_ACTION ITEM_
Copy the full listing exactly.

_GIVEN DATA_
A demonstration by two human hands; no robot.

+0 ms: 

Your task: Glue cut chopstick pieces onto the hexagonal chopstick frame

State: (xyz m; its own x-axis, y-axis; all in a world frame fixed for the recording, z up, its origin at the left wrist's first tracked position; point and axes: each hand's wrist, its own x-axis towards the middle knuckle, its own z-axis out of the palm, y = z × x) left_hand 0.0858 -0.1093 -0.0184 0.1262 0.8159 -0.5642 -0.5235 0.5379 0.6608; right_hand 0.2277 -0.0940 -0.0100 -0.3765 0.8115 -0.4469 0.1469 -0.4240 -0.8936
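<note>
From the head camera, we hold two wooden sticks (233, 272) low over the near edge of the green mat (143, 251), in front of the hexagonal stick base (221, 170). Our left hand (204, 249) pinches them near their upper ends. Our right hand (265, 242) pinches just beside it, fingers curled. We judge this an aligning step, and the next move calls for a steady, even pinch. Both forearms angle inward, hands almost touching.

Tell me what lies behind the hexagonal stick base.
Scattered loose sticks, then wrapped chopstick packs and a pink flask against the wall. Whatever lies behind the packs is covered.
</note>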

_PROBLEM SOLUTION_
A demonstration by two human hands; no robot.

+0 ms: 

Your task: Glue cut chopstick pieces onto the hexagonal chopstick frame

State: (xyz m; its own x-axis, y-axis; all in a world frame fixed for the recording, z up, its origin at the left wrist's first tracked position; point and axes: each hand's wrist, its own x-axis towards the middle knuckle, its own z-axis out of the palm, y = z × x) left_hand 0.0858 -0.1093 -0.0184 0.1262 0.8159 -0.5642 -0.5235 0.5379 0.6608; right_hand 0.2277 -0.0940 -0.0100 -0.3765 0.8115 -0.4469 0.1469 -0.4240 -0.8936
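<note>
From the head camera, we hold two wooden sticks (233, 272) low over the near edge of the green mat (143, 251), in front of the hexagonal stick base (221, 170). Our left hand (204, 249) pinches them near their upper ends. Our right hand (265, 242) pinches just beside it, fingers curled. We judge this an aligning step, and the next move calls for a steady, even pinch. Both forearms angle inward, hands almost touching.

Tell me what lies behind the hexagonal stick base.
Scattered loose sticks, then wrapped chopstick packs and a pink flask against the wall. Whatever lies behind the packs is covered.
</note>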

No more output is required for the exercise.